» **About this task**: If a line in the data contains "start", copy it out.

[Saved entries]
•••
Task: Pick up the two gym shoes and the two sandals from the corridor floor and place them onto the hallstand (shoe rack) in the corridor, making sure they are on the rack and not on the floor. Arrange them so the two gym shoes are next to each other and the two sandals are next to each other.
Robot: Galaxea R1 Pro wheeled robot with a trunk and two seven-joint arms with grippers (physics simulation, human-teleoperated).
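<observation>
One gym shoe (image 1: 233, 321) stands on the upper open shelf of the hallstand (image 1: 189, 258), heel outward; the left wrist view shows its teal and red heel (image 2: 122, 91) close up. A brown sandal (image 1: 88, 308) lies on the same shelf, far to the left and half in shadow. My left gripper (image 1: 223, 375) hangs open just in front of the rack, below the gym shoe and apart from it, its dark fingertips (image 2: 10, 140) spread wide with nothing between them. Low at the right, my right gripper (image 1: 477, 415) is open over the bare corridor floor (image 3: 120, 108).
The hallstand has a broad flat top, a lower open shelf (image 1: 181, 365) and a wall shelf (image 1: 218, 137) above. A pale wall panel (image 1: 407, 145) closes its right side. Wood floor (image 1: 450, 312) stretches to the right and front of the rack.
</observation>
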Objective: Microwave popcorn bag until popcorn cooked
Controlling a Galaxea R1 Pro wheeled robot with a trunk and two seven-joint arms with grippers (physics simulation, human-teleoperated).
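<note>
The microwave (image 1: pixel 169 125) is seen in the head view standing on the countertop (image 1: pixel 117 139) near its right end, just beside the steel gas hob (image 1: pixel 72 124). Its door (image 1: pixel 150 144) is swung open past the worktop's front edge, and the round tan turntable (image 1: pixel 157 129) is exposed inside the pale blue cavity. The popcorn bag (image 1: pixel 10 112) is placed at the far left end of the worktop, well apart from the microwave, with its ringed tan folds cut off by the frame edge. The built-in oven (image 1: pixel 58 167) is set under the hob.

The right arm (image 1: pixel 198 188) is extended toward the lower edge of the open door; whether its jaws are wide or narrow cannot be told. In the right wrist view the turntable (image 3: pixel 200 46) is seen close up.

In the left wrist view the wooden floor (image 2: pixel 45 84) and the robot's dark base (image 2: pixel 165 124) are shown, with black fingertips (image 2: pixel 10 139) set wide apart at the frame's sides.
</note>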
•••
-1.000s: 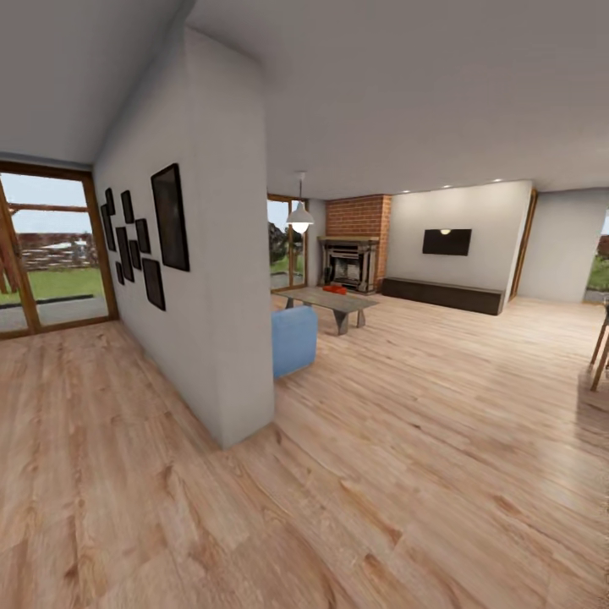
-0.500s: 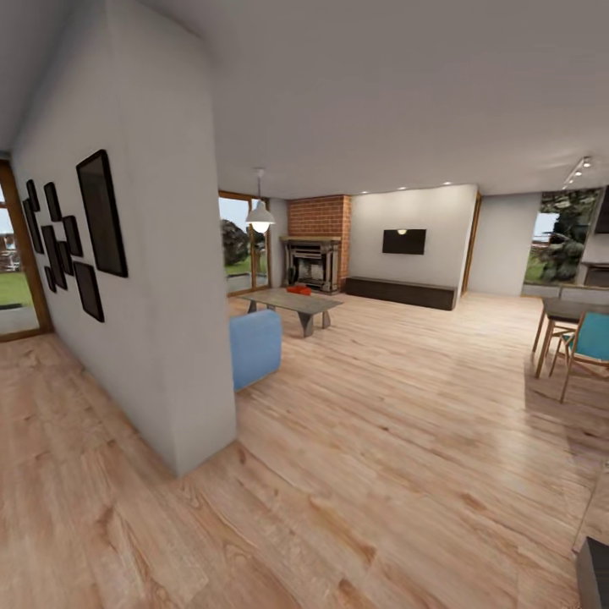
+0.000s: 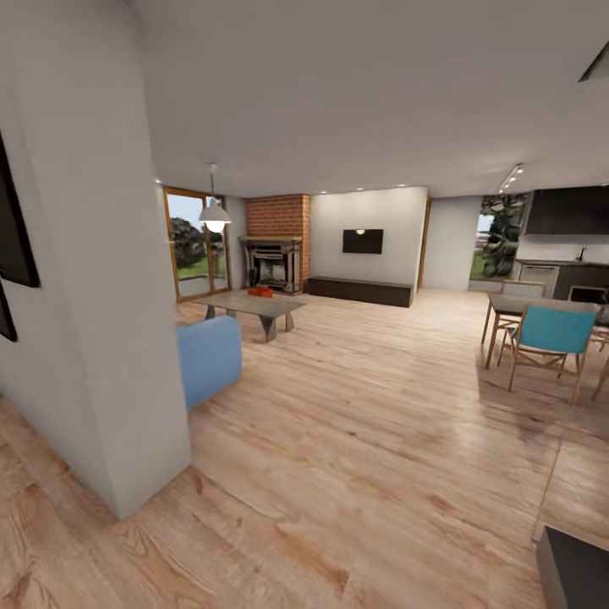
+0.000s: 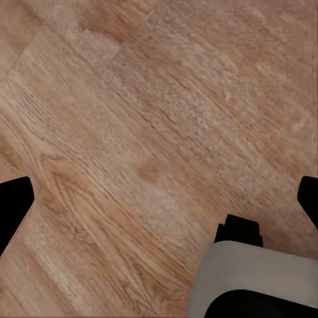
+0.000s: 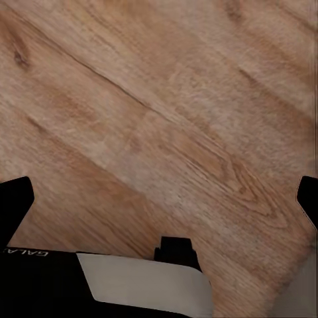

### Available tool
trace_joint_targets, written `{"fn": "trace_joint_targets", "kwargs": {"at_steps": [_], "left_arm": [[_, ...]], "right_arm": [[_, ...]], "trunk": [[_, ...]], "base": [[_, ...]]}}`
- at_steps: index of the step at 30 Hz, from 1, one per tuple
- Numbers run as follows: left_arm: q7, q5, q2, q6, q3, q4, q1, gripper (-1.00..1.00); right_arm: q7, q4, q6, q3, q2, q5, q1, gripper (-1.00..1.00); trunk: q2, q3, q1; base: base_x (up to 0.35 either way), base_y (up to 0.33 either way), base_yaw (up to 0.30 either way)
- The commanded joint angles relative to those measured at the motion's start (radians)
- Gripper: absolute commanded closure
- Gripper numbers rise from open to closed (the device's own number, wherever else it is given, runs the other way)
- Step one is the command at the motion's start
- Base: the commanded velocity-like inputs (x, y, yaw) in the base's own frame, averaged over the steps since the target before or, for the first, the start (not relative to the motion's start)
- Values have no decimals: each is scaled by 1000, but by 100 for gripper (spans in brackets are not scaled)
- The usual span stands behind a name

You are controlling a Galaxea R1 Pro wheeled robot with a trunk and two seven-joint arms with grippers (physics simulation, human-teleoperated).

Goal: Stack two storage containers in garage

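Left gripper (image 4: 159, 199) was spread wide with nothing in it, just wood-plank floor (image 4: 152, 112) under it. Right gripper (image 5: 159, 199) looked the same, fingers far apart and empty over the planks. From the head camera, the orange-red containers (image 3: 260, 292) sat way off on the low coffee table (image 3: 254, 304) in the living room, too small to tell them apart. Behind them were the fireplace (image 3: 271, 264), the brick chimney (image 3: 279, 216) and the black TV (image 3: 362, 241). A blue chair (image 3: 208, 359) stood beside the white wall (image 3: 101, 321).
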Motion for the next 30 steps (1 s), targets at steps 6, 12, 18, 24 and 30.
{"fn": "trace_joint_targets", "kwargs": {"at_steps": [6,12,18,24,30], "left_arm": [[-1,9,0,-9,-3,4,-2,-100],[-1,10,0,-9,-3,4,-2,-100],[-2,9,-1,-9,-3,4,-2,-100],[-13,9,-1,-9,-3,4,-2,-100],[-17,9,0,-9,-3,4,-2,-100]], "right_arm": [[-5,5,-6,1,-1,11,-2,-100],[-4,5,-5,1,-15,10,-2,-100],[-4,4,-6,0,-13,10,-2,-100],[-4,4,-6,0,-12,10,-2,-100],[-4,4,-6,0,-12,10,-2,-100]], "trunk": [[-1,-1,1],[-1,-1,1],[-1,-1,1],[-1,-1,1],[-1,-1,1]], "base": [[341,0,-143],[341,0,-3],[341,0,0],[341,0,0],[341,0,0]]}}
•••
» **Completed task**:
- The commanded joint angles relative to those measured at the motion's start (radians)
- Step one is the command at the motion's start
- Base: the commanded velocity-like inputs (x, y, yaw) in the base's own frame, averaged over the steps since the target before or, for the first, the start (not relative to the motion's start)

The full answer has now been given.